Molte le novità introdotto dall’Aeeg che saranno operative dal prossimo 1 luglio e rafforzeranno l’operatività del Servizio Conciliazione on-line del Regolatore al quale avranno l’obbligo di partecipazione tutti i distributori, i fornitori della maggior tutela nell’elettrico e per il GSE, quest’ultimo solo per le materie regolate.

La conciliazione on line si attiva con un semplice click collegandosi al sito www.conciliazione.energia.it con un computer, un tablet o uno smartphone. Le novità, approvate con la deliberazione 605/2014/E/com dopo un ampio percorso di consultazione, hanno l’obiettivo di ampliare l’accesso e ottimizzare i flussi del Servizio Conciliazione, oltre che efficientare i meccanismi di risoluzione stragiudiziale delle controversie, nel quadro delle azioni a tutela dei consumatori.

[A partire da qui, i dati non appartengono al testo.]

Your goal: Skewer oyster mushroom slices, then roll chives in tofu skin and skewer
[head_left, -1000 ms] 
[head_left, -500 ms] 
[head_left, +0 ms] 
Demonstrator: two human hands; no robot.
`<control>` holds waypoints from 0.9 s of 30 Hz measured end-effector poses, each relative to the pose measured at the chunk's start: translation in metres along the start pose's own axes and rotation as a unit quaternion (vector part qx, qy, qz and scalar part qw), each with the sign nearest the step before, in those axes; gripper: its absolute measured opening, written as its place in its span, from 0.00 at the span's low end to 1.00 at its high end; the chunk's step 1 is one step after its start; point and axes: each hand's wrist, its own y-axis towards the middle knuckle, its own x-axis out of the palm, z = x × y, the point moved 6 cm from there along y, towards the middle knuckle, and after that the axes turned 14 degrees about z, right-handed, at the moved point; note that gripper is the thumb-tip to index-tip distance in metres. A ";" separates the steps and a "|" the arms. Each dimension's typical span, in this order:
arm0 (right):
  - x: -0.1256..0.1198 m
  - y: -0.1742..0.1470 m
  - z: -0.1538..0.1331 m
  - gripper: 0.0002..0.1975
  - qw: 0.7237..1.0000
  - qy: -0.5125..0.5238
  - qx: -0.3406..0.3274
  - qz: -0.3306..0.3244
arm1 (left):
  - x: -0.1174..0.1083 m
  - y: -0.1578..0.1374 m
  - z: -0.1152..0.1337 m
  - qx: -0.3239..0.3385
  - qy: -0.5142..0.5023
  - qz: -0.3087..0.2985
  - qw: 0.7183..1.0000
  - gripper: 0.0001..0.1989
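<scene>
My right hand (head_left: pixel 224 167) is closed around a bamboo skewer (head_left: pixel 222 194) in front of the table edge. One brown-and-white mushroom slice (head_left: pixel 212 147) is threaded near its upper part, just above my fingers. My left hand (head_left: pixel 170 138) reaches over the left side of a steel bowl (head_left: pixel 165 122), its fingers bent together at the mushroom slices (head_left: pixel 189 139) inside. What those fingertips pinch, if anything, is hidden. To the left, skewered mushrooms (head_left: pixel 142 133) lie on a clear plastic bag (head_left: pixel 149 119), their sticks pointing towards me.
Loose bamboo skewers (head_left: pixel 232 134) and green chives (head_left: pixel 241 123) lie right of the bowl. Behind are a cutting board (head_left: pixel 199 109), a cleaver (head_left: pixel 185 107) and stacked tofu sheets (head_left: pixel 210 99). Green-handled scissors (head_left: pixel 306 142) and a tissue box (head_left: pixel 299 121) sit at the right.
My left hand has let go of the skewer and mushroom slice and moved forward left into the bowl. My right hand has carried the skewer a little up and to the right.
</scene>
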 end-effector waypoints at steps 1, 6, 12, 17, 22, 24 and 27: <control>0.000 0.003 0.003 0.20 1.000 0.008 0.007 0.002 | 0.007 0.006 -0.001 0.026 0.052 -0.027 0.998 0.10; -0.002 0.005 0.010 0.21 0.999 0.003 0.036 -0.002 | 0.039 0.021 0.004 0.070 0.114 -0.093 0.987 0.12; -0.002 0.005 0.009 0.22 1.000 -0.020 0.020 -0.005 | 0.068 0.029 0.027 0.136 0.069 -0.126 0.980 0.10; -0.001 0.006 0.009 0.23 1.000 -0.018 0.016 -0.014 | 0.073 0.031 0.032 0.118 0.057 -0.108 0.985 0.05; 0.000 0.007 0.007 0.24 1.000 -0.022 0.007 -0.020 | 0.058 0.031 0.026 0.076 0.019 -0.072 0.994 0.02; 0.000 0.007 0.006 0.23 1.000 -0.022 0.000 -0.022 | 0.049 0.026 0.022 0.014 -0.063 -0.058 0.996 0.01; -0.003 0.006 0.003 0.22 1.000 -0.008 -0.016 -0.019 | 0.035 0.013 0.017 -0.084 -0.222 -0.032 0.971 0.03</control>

In particolare, dal prossimo luglio – pur se l’accordo rimane rimesso alla volontà delle parti – tutti i distributori, dell’elettricità e del gas, e i soli fornitori della maggior tutela per l’elettricità avranno l’obbligo di partecipare al tentativo di conciliazione se un loro cliente attiverà il Servizio. La partecipazione rimane volontaria per gli altri venditori, alcuni dei quali già si sono impegnati ad aderire per un biennio iscrivendosi nell’apposito elenco consultabile al sito www.autorita.energia.it (ad oggi sono iscritte 21 società, fra le quali Acea Energia, Gdf Suez Energie, Iren Mercato, Linea Più, Trenta), mentre altre società con importanti quote di clienti stanno per aderire.

I prosumer, cioè coloro che sono allo stesso tempo produttori e consumatori finali di energia elettrica, dal 1° luglio 2015 oltre a potersi rivolgere allo Sportello per il consumatore per mancata o insoddisfacente risposta al reclamo inviato all’operatore, potranno utilizzare anche la conciliazione come strumento alternativo di risoluzione stragiudiziale. In particolare potranno attivare il Servizio per le controversie eventualmente insorte con il venditore, il distributore e il GSE; quest’ultimo in caso di un reclamo inoltrato dal prosumer ha l’obbligo di partecipare solo in riferimento ai servizi sottoposti ai poteri di regolazione e controllo dell’Autorità (ritiro dedicato e scambio sul posto), rimanendo facoltativa la partecipazione per le altre controversie. I prosumer inoltre, per le sole controversie in qualità di produttori nei confronti dei gestori della rete, potranno accedere alla procedura giustiziale gestita dall’Autorità (deliberazione 188/2012/E/com). La procedura per i prosumer titolari di impianti di potenza fino a 0,5 MW è attivabile solo se prima ci si è già rivolti o al Servizio Conciliazione o allo Sportello per il consumatore; i titolari di impianti di potenza superiore a 0,5 MW possono invece attivare direttamente la procedura giustiziale dell’Autorità.